## Source material

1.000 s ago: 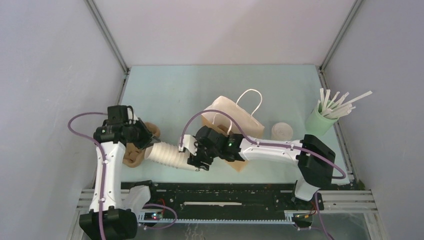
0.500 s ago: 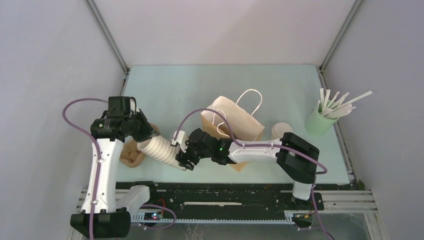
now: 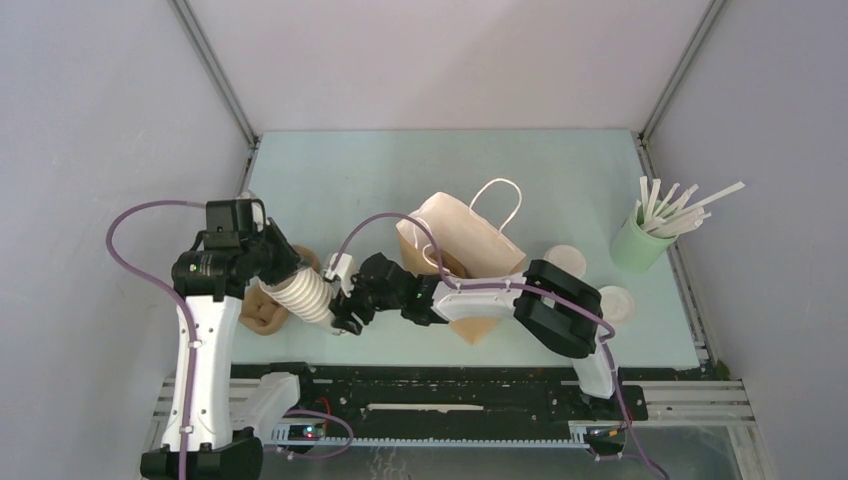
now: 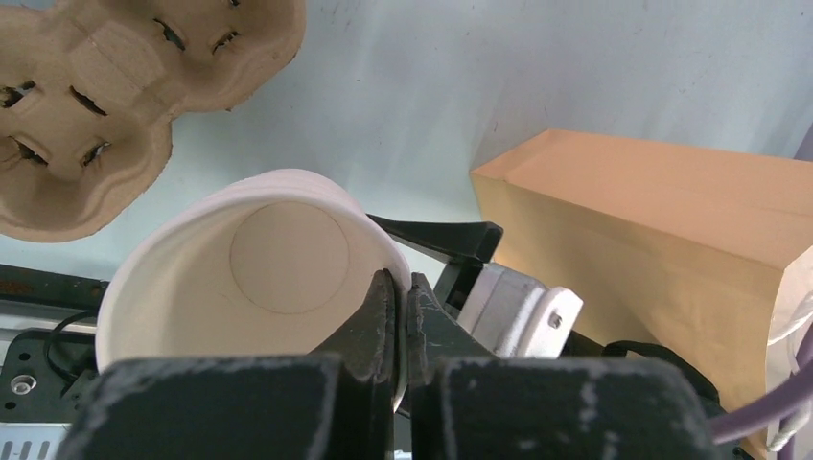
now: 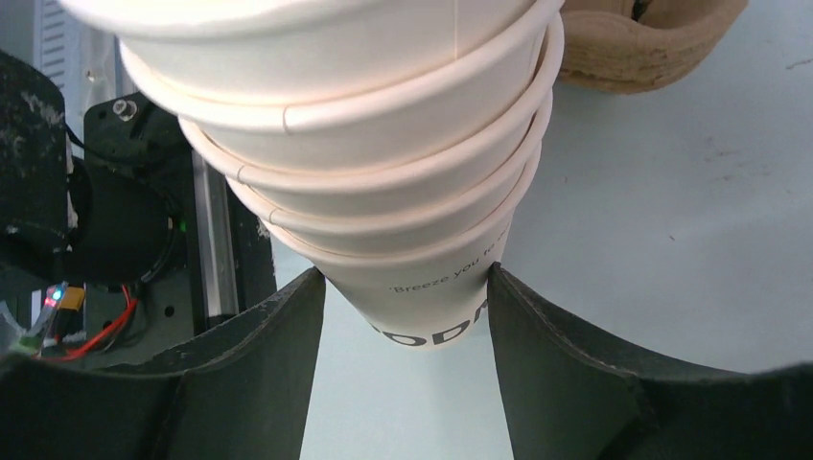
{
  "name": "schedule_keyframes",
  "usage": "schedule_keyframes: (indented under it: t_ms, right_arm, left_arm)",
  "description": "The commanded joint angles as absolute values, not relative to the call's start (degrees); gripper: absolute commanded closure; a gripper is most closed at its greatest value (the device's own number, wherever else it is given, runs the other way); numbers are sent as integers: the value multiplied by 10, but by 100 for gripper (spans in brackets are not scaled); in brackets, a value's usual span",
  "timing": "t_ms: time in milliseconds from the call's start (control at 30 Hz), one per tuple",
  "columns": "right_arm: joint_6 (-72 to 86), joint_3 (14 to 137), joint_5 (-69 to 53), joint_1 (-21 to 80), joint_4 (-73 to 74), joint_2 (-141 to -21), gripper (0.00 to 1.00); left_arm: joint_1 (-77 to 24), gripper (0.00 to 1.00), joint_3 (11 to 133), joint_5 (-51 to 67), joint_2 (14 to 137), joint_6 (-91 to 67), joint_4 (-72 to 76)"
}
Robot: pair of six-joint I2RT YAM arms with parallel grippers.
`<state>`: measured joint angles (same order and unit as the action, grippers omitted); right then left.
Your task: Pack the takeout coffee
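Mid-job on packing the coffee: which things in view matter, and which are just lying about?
In the job:
- lidded cup
- bag
- cup stack: left gripper pinches its top rim, right gripper clasps its bottom cup

Lying about, as far as I can judge:
- carrier
- loose lid
- straw cup
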<state>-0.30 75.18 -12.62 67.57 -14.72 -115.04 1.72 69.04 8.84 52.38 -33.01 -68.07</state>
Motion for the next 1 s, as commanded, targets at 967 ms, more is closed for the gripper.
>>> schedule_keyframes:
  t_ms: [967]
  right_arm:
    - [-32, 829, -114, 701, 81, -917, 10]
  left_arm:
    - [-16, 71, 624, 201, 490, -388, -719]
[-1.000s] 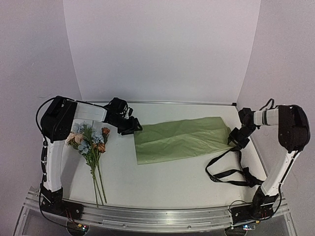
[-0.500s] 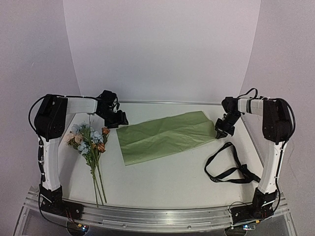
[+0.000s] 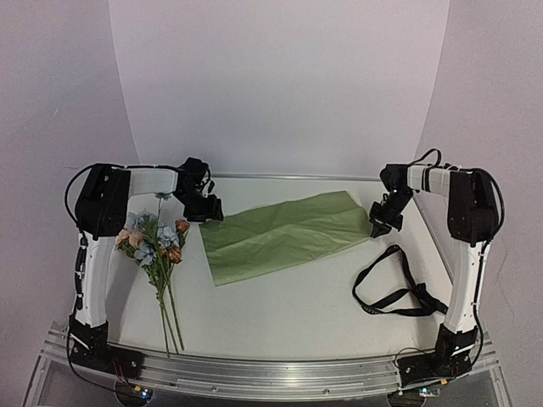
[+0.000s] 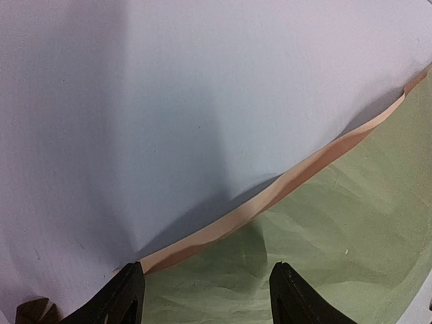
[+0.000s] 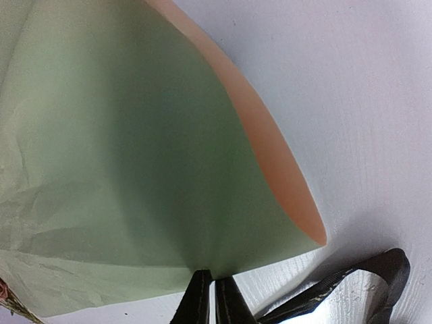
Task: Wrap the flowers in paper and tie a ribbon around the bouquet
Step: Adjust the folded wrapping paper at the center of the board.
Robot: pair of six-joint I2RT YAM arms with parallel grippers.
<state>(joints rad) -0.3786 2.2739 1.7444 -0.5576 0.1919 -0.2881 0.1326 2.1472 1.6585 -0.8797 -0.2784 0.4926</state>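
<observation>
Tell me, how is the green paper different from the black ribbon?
The paper is a wide green sheet; the ribbon is a thin black strip. The paper lies spread out; the ribbon curls in loops. The right arm's fingers pinch the paper's corner; nothing holds the ribbon. Both rest on the table.

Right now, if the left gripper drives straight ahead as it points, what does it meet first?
Likely the paper: the left gripper, open, sits over the green sheet near its tan edge. Gap to it unclear.
</observation>
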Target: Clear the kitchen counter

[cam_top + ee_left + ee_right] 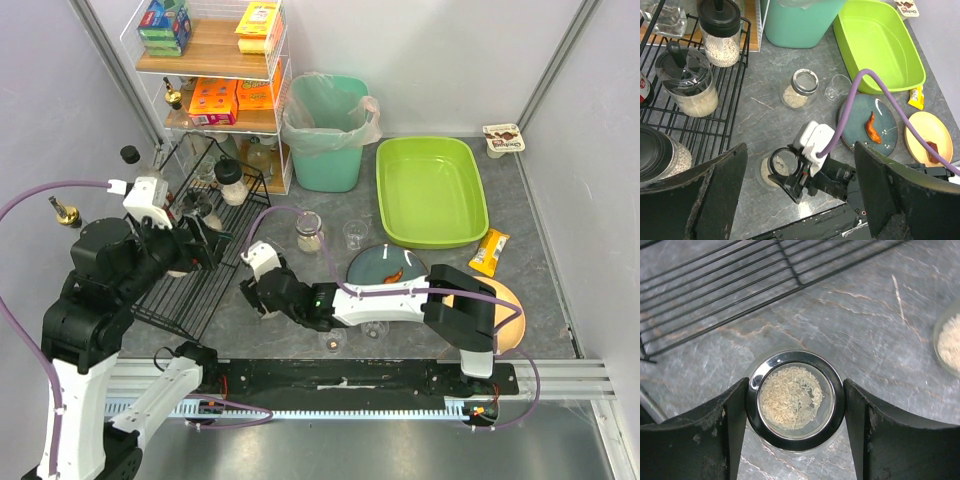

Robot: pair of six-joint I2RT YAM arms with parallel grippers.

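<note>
**Q.** What surface is shown, and where does it lie?
**A.** A dark-grey, stone-patterned table [525, 210]. It carries a black wire rack [190, 290] and runs out to the right of that rack under every loose item.

**Q.** Which step is in hand?
**A.** Judging from the pose, it is the pick-up of a small round glass jar of rice with a metal rim [792, 405]. The jar stands upright on the table just right of the rack. The right hand [795, 386] straddles it from above, one finger either side of the rim. One finger seems to touch the rim and the other shows a hairline gap, so whether the jar is clenched cannot be told.

**Q.** And the other arm?
**A.** The left hand [800, 150] hangs above the rack, fingers spread wide, released and grasping nothing.

**Q.** What does the next move call for?
**A.** Probably a centred squeeze on the rim, then a straight lift. The jar has no lid, so tilting could spill rice. A black-lidded glass jar of grain [686, 82] standing on the rack suggests the likely destination.
</note>
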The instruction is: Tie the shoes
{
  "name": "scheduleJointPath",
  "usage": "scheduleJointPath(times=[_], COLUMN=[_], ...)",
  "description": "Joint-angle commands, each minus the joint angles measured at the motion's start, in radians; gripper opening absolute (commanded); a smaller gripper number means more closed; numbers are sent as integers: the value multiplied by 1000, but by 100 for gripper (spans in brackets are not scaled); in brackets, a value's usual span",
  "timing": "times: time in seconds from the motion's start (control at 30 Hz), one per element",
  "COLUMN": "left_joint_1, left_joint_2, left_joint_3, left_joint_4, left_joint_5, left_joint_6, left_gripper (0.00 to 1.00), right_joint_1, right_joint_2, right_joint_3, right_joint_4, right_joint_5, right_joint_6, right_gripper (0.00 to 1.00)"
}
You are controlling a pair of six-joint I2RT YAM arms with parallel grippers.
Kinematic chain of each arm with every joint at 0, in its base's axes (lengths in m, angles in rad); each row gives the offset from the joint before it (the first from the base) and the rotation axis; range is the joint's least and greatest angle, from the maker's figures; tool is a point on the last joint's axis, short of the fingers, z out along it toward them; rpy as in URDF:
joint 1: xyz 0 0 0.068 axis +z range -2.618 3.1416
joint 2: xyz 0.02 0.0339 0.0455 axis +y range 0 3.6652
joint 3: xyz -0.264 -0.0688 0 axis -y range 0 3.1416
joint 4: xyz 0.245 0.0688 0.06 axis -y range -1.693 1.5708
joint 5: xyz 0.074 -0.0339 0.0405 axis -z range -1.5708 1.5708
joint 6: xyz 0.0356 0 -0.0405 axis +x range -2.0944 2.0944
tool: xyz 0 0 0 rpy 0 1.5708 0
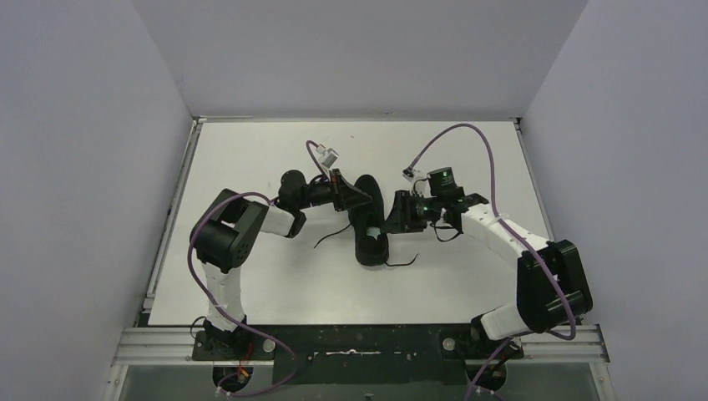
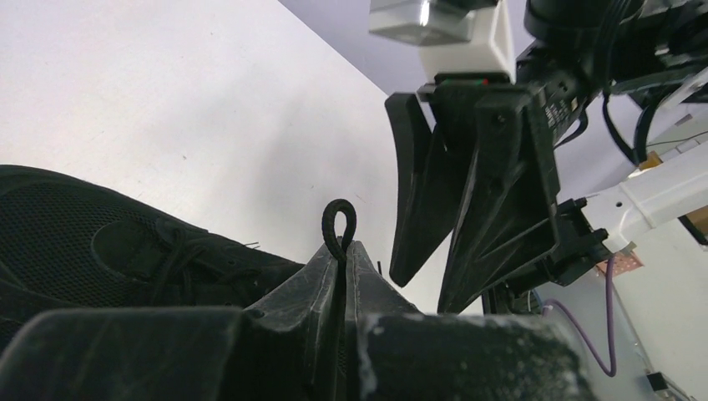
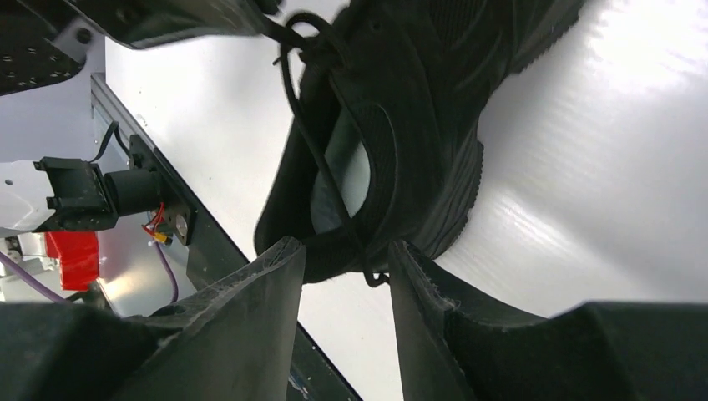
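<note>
In mid-frame we see both arms bent inward toward the sneaker point(image 1: 369, 230). The left gripper point(image 2: 342, 251) pinches 1 lace loop point(image 2: 338, 223) tight; the right gripper point(image 3: 341, 255) stands part-open beside the sneaker.

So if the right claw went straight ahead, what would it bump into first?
Most likely the thin black lace that runs down between the open jaws of the right gripper, then the black mesh sneaker just behind it, though depth is hard to judge.
</note>
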Motion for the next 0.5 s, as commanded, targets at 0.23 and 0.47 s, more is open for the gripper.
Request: scheduleJointPath(times=[0.23, 0.47], left_joint_1=[-1, -2], left_joint_2=[-53, -54], left_joint_3=[28, 32], left_joint_4=[75, 63], left_joint_5=[-7, -2], left_joint_6=[-50, -60], left_gripper=[0, 0], right_joint_1=[-6, -18], right_joint_2=[-100, -85], right_joint_3=[-183, -305], right_joint_4=[291, 597], right_joint_5=[-83, -140], right_joint_6=[125, 307], right_gripper=[35, 36])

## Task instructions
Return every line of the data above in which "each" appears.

## Answer to the exercise
  "description": "Joint-angle commands, each minus the joint angles measured at the motion's start, in radians; gripper opening absolute (commanded); a smaller gripper number means more closed; numbers are sent as integers: the value multiplied by 1000, but by 100 for gripper (spans in brackets are not scaled); in brackets, a value's usual span",
Kinematic chain of each arm with every joint at 0, in its base's axes (lengths in m, angles in rad); each row gives the offset from the joint before it (the first from the base) and the rotation axis; range is the joint's least and greatest angle, from the maker's figures; tool is a point on the last joint's axis, short of the fingers, z out along it toward them; rpy as in URDF:

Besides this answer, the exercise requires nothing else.